Now we apply $\nabla_\theta$ on each side. This is where the confusion starts. On the right side we can use the chain rule and we would get

$$ \nabla_\theta V^{\mu_\theta}(s) = \nabla_\theta Q^{\mu_\theta}(s, \mu_\theta(s)) = \nabla_\theta \mu_\theta(s) \nabla_a Q^{\mu_\theta}(s, a)|_{a=\mu_\theta(s)} $$ and be done. Doesn't this directly prove the theorem?

Surely I must have missed something. Can you please explain why this simple differentiation rule is not used in the proof and why the long substitution in the next step is needed, and where does that come from?

Also, it would be helpful to see what do the Bellman equations look like for a deterministic policy?

Many thanks


Solution 1:

The basic issue is that $Q^{\mu_{\theta}}(s,\mu_{\theta})$ depends on $\theta$ both through the $\mu_{\theta}$ in the argument, and also through the sequence of all future states that will be visited by $\mu_{\theta}$. Your expresion with the chain rule is incorrect,since you are only differentiating with respect to first kind of dependence.

Here's a simple, but somewhat contrived, example to illustrate. Let the state space and the action space of the MDP both be the real line, and let the transition structure be $p(s'|s,a)=\delta_{s-a}$ (that is, taking action $a$ determinstically translates the agent to the left). Consider the reward $r(s,a)=s-a$. In particular, $r(s_n,a_n)=s_{n+1}$ (i.e., the reward is numerically equal to the agent's position at the next timepoint).

Define the deterministic policy $\mu_{\theta}(s)=\theta s$, for $0<\theta<1$. Under this policy, we have $s'=s-\theta s=(1-\theta)s$.

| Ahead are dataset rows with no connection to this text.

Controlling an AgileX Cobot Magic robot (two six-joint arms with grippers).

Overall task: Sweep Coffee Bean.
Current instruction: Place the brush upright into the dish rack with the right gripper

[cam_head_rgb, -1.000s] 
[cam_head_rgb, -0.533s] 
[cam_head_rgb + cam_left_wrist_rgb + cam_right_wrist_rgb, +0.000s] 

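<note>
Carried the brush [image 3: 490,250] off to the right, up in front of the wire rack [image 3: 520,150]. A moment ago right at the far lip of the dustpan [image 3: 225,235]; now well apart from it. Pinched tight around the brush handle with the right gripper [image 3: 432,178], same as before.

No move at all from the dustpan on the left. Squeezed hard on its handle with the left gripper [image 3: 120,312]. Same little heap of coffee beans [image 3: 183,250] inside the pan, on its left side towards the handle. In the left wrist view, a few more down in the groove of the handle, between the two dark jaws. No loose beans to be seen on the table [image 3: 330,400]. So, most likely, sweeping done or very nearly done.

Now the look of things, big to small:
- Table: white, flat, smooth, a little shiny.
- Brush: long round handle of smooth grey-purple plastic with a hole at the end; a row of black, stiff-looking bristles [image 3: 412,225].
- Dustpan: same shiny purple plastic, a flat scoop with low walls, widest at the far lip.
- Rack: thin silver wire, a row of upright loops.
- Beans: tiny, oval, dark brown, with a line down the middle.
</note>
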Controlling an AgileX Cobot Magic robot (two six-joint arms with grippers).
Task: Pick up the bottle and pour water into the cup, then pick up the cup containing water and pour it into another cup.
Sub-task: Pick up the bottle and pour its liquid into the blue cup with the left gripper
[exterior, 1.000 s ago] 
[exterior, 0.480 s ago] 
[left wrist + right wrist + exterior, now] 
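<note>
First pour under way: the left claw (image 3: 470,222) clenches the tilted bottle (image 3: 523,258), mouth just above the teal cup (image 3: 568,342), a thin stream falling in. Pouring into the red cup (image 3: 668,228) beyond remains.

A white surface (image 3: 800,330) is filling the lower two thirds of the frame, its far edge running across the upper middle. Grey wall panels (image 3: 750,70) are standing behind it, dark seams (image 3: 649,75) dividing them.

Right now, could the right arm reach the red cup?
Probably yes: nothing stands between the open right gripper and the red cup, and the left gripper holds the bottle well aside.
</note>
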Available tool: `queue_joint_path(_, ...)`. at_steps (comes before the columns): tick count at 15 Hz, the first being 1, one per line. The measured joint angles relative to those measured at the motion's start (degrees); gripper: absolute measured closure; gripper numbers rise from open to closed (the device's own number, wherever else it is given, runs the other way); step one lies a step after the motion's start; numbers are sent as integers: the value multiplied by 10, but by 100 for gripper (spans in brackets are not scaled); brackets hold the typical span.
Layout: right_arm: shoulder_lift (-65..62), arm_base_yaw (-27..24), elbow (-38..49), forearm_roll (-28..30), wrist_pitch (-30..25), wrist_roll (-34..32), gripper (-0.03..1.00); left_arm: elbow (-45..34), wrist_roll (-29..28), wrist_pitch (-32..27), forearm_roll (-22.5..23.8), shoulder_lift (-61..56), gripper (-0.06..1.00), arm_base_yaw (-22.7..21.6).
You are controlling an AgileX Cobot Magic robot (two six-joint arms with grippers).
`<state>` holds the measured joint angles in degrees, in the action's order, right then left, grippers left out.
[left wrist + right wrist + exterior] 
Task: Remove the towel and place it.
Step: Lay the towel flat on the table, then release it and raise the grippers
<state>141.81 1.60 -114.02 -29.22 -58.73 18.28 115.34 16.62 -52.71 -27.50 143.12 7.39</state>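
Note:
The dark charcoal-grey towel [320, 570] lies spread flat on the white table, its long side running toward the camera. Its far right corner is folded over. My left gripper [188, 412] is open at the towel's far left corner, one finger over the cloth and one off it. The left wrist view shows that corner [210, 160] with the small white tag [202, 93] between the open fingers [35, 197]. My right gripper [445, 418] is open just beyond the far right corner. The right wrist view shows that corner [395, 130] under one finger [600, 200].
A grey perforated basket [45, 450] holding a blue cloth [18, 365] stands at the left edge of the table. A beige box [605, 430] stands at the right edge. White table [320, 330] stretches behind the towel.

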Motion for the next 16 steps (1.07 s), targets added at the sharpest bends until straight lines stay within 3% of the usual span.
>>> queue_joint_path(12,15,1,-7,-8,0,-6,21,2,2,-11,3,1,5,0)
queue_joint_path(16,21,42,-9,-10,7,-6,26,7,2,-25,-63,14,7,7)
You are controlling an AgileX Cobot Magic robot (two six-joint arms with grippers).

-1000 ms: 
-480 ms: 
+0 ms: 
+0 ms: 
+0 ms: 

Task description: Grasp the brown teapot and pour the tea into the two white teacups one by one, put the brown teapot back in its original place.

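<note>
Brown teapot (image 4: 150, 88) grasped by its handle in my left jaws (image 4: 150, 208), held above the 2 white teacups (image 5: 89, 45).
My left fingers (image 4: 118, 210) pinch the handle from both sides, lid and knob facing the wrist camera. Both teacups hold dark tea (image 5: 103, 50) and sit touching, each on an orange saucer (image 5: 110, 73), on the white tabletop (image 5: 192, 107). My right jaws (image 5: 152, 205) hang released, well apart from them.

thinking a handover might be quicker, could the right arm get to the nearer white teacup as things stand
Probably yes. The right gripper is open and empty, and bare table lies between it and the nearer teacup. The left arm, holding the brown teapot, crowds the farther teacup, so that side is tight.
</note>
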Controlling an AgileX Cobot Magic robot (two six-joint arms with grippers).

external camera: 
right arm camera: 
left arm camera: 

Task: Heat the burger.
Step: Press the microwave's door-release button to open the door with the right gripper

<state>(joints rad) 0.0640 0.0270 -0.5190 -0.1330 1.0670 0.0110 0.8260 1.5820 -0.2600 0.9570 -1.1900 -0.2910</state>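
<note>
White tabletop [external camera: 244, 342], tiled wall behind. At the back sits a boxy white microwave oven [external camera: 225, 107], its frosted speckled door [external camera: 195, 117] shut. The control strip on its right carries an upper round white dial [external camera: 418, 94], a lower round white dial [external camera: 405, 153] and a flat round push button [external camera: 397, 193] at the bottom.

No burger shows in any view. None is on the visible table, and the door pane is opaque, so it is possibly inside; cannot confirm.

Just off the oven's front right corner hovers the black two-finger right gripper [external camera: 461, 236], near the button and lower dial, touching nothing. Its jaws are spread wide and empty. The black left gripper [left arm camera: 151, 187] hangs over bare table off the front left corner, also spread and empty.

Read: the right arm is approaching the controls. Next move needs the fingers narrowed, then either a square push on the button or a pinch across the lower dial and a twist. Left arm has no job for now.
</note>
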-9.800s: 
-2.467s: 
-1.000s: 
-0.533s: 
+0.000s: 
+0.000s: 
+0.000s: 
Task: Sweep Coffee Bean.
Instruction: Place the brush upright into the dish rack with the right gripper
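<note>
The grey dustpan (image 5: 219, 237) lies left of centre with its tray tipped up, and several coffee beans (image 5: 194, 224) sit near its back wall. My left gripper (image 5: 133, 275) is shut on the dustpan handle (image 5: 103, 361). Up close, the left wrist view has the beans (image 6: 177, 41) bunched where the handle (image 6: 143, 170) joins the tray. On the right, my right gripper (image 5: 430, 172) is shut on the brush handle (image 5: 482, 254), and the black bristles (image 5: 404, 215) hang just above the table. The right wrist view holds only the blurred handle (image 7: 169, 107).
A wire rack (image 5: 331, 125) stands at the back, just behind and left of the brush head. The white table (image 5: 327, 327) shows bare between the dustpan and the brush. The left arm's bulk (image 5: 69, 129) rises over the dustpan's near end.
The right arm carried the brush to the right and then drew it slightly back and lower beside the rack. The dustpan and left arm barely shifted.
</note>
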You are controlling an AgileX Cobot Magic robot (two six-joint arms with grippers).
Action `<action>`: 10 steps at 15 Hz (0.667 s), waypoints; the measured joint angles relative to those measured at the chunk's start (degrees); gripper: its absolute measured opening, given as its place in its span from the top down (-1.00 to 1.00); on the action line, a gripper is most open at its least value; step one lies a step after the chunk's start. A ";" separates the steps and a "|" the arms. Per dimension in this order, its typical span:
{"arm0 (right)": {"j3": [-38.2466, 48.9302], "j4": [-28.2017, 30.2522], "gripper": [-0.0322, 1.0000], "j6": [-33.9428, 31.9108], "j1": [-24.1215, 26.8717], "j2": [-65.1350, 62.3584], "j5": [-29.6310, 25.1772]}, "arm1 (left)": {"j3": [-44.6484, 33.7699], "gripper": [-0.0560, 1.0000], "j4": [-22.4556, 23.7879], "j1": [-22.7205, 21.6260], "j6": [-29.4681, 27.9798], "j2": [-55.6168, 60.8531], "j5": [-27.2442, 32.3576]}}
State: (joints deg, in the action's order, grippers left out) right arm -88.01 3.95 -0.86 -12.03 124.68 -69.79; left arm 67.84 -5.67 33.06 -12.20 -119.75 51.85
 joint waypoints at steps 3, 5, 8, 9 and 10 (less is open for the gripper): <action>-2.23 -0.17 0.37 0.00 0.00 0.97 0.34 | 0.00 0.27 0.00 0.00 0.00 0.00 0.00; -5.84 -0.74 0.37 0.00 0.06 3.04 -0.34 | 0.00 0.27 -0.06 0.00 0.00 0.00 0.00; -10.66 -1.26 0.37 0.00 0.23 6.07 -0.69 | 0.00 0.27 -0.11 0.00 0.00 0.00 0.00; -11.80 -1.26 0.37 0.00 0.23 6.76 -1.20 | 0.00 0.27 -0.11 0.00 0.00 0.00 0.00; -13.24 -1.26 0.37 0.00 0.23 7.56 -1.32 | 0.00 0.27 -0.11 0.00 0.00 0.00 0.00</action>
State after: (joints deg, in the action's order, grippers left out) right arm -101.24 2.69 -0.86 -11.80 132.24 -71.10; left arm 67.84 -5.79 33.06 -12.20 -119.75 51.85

We want to calculate $Q^{\theta}(s,a)$. This corresponds to taking action $a$ in state $s$, and then following the policy $\mu_{\theta}$ thereafter. So the sequence of states is $s,s-a, (1-\theta)(s-a), (1-\theta)^2(s-a),...$, and the sum of rewards is correspondingly:

$$Q^{\theta}(s,a)=s-a+\gamma(1-\theta)(s-a)+\gamma^2(1-\theta)^2(s-a)+...={\frac {s-a}{1-\gamma(1-\theta)}}$$

In particular, $V^{\theta}(s)=Q^{\theta}(s,\theta s)={\frac {s(1-\theta)}{1-\gamma(1-\theta)}}$.

You can check that $\nabla_{\theta} V^{\theta}(s)=-{\frac {s}{((\theta-1)\gamma+1)^2}}$. On the other hand, $\nabla_{a} Q^{\theta}(s,a)|_{a=\theta s}=-{\frac {1}{1-\gamma(1-\theta)}}|_{a=\theta s}=-{\frac 1 {1-\gamma(1-\theta)}}$ and $\nabla_{\theta}\mu_{\theta}(s)=s$, the product of which does not equal $\nabla_{\theta}V$.